How Tool Calling Works: The Request-Execute-Return Loop

The Tool Call Lifecycle

Every tool call follows the same five-step loop regardless of which framework or provider is involved:

  1. Context setup — the agent receives the task plus a list of available tools, each described by a name, a natural-language description, and a JSON Schema definition of its parameters.
  2. LLM decision — the model emits a tool call block in its output: a function name and a JSON object of arguments matching the declared schema.
  3. Runtime interception — the framework intercepts the tool call before any execution occurs. Arguments are validated against the schema. The agent's ACL is checked: is this agent permitted to call this tool?
  4. Execution — if validation and permission checks pass, the runtime executes the function and collects its output.
  5. Context injection — the tool result is injected back into the conversation context as a tool result turn. The LLM continues reasoning from this enriched context — calling another tool, or producing a final answer.

The critical architectural fact: the LLM never executes anything. It only requests. Every unsafe action — writing a file, calling an API, sending an email — is gated by the runtime. This separation between request and execution is the foundation of safe agent tool use.

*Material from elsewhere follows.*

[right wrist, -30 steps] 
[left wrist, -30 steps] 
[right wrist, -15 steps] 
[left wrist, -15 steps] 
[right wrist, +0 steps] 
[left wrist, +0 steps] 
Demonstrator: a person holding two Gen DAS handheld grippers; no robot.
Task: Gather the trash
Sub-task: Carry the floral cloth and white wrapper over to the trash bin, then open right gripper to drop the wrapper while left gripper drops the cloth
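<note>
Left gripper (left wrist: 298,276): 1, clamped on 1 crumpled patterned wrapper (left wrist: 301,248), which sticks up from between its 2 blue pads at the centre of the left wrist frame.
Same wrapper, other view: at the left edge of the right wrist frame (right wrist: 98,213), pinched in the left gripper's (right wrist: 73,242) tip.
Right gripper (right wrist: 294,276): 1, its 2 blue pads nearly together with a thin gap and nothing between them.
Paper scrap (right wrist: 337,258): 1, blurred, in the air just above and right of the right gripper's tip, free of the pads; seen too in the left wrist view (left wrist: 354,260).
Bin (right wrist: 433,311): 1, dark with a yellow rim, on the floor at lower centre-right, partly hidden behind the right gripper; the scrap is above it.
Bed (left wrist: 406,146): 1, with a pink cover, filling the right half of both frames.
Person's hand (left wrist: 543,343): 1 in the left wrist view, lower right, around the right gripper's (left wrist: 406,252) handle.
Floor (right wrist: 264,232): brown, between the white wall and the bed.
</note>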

Provider Format Differences: OpenAI vs Anthropic vs Google

All three major LLM providers support tool use natively, but the JSON format differs:

OpenAI (openai/openai-python, 30,941 ⭐, Apache-2.0): tool definitions go in the tools parameter as an array of JSON Schema objects. The model returns tool calls in the tool_calls field of the assistant message. The client sends tool results back as messages with role: "tool". The Responses API (March 2025) added built-in tools (web_search, file_search, computer_use) that execute server-side without requiring client-side dispatch.

Anthropic (anthropic-sdk-python, 3,595 ⭐, MIT): tool definitions go in the top-level tools parameter. The model returns tool_use content blocks inside the assistant turn. The client must parse these blocks and return tool_result content blocks in the next human turn. The round-trip is explicit — the client owns the execution step between the two turns.

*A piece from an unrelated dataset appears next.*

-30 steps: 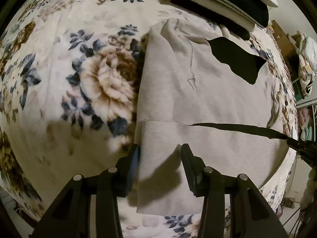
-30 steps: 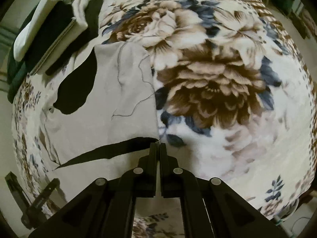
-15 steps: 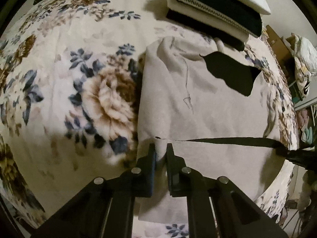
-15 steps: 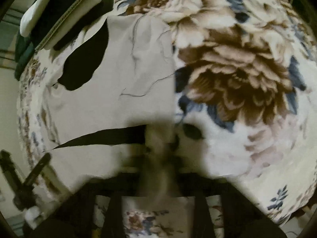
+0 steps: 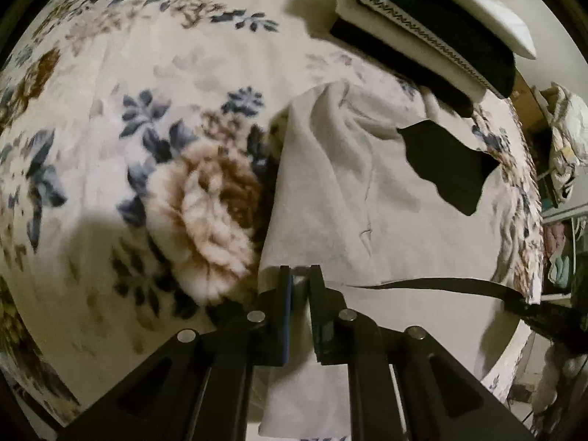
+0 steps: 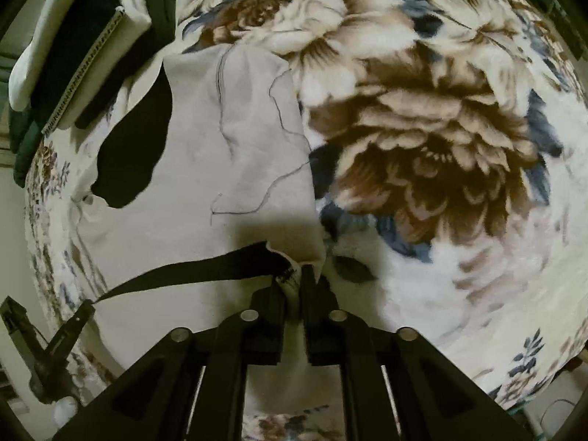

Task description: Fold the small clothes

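A beige garment (image 5: 367, 198) with black patches lies flat on a floral blanket (image 5: 147, 110). Its near part is folded over, with a black band (image 5: 441, 284) along the fold line. My left gripper (image 5: 299, 272) is shut on the garment's left corner at that fold. In the right wrist view the same garment (image 6: 220, 139) lies to the left, and my right gripper (image 6: 294, 273) is shut on its right corner beside the black band (image 6: 191, 270). Both corners are lifted slightly off the blanket.
A stack of folded clothes (image 5: 433, 25) in black, white and dark green sits at the far edge of the bed; it also shows in the right wrist view (image 6: 73, 44). The floral blanket (image 6: 422, 147) spreads widely on both sides. The bed edge lies beyond the garment.
My left gripper went from open around the garment's corner to shut on it. Both grippers have raised their corners and moved forward over the garment.
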Demonstrator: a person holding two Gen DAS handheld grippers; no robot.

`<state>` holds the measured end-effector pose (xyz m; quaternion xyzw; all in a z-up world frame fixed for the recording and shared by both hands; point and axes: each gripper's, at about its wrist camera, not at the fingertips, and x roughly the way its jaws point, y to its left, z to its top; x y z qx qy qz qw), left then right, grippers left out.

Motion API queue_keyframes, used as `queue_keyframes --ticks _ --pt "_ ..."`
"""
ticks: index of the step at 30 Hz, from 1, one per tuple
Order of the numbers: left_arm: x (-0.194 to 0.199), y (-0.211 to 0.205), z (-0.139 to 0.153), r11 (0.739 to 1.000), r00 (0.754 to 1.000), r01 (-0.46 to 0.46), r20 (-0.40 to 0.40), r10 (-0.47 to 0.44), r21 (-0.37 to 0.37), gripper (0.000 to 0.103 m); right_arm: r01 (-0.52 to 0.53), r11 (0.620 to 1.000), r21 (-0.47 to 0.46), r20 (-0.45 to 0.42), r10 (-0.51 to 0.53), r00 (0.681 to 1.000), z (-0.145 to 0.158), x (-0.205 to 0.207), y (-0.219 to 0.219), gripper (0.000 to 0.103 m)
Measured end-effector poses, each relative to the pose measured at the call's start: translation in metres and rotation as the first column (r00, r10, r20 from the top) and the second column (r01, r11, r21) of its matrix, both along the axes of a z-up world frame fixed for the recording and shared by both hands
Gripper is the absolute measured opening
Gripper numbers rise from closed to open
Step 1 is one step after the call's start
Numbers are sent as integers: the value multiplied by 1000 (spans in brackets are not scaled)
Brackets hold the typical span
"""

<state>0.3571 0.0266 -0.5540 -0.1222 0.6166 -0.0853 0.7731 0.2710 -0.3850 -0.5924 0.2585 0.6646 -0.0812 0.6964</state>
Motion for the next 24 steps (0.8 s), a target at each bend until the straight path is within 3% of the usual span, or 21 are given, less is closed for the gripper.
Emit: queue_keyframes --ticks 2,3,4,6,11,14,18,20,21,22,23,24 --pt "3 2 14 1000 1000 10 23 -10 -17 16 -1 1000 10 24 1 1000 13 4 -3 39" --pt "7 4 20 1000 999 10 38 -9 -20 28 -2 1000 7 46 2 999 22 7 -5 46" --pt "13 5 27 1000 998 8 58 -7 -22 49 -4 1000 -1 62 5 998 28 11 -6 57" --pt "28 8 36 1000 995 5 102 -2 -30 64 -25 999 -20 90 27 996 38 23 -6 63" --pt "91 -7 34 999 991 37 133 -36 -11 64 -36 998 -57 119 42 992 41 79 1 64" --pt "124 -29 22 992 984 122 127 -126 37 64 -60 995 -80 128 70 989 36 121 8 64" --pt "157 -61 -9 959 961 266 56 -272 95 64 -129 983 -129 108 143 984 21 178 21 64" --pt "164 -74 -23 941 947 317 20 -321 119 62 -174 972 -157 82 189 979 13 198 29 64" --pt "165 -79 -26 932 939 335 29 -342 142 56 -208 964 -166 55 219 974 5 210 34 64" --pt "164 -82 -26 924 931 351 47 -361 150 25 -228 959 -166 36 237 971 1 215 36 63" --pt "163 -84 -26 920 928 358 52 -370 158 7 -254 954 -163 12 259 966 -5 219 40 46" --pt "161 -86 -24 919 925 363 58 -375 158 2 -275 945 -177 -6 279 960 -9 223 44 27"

Google Gemini: tool definitions use functionDeclarations inside the tools parameter, following JSON Schema semantics. The model returns functionCall parts; the client sends functionResponse parts. Gemini supports a tool_config with ANY mode (force the model to always call a tool) and AUTO mode (let the model decide) — a reliability lever most teams leave at the default.

The formats are semantically equivalent: name, description, parameters, required fields. Syntactically they differ enough that hardcoding one provider's convention breaks when you swap models. Agent frameworks that abstract provider differences — translating a single tool definition to the correct format at call time — are substantially easier to maintain across model changes.

Who Actually Executes the Tool (and Why That Matters for Security)

The LLM cannot execute tools. It can only request them. This is not a limitation — it is the security boundary. When a runtime enforces an ACL gate before every tool execution, no LLM output, no matter how crafted, can bypass the permission check. The model can ask for delete_all_records() with whatever arguments it likes; if the agent's permission matrix doesn't include that tool, the runtime rejects the request before any execution occurs.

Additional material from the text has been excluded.